🤖 AI Summary
            OpenAI CEO Sam Altman urged the White House to support a major expansion of AI data-center infrastructure tied to its "Stargate" buildout — a multi-site project under construction in Texas, New Mexico, Ohio and Wisconsin. In a letter to the Office of Science and Technology Policy, OpenAI framed the effort as a “once-in-a-century” reindustrialization opportunity, estimating that a broader $1 trillion AI infrastructure push could lift GDP by more than 5% over three years. To execute the buildout, OpenAI says the U.S. will need roughly one-fifth of the current skilled-trades workforce and should add about 100 gigawatts of generation capacity per year; it plans a Certifications and Jobs Platform starting in 2026 to train new workers.

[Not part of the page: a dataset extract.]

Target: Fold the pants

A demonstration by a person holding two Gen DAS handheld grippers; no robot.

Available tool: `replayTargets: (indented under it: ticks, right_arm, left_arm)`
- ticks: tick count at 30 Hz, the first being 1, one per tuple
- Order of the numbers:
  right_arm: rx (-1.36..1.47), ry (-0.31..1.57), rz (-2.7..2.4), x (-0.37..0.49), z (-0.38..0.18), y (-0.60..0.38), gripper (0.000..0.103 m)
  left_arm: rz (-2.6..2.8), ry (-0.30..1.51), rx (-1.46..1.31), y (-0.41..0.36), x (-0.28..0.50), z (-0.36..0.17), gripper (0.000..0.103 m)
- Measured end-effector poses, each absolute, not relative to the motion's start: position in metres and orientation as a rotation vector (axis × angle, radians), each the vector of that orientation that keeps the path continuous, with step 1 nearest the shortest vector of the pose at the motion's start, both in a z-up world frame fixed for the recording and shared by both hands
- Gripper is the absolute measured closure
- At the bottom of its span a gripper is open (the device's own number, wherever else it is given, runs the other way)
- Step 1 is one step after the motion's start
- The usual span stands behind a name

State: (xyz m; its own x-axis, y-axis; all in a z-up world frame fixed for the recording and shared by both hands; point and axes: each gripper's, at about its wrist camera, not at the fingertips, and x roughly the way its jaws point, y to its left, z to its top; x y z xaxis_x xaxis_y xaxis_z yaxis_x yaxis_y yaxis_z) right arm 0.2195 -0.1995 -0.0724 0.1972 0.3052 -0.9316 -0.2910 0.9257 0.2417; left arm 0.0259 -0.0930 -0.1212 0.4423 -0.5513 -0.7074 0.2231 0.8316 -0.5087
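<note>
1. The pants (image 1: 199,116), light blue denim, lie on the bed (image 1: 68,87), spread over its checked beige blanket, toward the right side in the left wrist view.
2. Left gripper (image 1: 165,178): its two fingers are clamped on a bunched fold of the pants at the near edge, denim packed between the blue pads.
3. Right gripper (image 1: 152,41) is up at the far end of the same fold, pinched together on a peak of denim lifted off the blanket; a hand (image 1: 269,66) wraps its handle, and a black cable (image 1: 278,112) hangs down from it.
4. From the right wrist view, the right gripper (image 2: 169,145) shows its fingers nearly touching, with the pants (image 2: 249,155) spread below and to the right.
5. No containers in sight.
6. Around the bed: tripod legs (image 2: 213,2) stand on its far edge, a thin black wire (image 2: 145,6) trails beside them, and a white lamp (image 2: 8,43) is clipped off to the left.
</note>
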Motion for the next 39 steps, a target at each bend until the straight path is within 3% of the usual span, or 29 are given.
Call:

The appeal spotlights an “electron gap” with China — which added 429 GW of capacity in 2024 versus the U.S.’s 51 GW — and frames generation shortfalls as risks to competitiveness and national security. The energy surge also raises near-term policy and community issues: new AI centers have increased household bills in multiple states, utilities may pass multibillion-dollar grid upgrades onto customers, and reliance on fossil generation could produce $5.7–$9.2 billion yearly in public-health costs. The letter signals OpenAI wants federal help coordinating workforce, grid expansion and regulatory frameworks as AI-driven load scales rapidly.